10. Beware of "healthy food"

Positioning a product as useful subconsciously instills a false sense of security, which often leads to unconscious overeating. Plus, there is a tendency to reward yourself for healthy food with some delicacies. To avoid this trend, it is advisable to choose products based on ingredients rather than on their health claims.

11. Do not make large stocks

Excessive stocks encourage you to eat more
Excessive stocks encourage you to eat more

Experiments show that shopping in bulk and preparing large amounts of food encourages people to eat more often. To reduce the likelihood of overeating, it is advisable to try to buy only what is needed for the week. Then there will be no fears that the expiration date of some product is coming out and it needs to be eaten faster. Also, do not prepare a lot of snacks in reserve in case guests suddenly come.

12. Increase the amount of food

A large serving makes it feel like we ate a lot of calories. The volume is increased by low-calorie foods such as vegetables. It turns out that we eat more and feel full, but at the same time we do not gain excess weight. Plus, feeling full will help you eat less the next time you eat.

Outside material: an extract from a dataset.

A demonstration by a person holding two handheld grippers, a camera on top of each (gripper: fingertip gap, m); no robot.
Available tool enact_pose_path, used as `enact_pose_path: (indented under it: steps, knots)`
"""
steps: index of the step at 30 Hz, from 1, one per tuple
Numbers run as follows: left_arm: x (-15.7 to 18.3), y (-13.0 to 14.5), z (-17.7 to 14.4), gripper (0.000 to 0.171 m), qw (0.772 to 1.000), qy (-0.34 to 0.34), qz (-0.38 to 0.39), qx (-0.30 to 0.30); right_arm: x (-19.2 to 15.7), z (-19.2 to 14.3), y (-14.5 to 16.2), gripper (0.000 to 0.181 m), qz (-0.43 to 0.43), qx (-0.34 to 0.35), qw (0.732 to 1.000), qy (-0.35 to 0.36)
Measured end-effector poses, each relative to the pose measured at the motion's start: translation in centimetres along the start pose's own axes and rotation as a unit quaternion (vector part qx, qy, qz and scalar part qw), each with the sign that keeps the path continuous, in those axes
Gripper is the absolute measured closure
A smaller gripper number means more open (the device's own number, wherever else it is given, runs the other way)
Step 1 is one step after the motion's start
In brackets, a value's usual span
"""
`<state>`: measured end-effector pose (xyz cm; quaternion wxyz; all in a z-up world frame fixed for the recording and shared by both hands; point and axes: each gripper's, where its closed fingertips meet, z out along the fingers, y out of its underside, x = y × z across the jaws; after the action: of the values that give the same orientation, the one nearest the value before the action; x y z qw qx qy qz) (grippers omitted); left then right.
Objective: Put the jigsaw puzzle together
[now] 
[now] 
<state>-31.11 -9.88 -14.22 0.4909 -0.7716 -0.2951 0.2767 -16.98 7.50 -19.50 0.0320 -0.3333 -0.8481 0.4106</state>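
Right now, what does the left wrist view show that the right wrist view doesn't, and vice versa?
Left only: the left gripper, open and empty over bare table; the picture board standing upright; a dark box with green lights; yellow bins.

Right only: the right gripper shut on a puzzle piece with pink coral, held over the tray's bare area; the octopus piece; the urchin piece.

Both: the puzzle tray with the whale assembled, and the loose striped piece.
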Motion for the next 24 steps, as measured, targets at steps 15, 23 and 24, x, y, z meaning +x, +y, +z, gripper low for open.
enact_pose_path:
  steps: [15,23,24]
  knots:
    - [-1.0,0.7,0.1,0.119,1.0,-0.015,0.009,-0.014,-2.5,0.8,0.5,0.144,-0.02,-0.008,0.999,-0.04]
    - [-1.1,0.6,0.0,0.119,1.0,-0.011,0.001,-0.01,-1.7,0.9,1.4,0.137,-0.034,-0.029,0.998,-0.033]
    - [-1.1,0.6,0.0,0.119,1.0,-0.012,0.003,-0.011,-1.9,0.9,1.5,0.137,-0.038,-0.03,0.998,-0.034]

13. Disconnect from the network while eating

Distracted by your smartphone, you can eat more than you need
Distracted by your smartphone, you can eat more than you need

It is common to eat in front of a computer or TV, but this habit needs to be declared a merciless war. The experimental results are unambiguous - being distracted while eating, we overeat. And the longer the game or TV show lasts, the more we eat. It is better to focus on food and deliberately enjoy while enjoying the taste and texture of the dish.

Of course, you cannot eat in restaurants every day. It is for these reasons.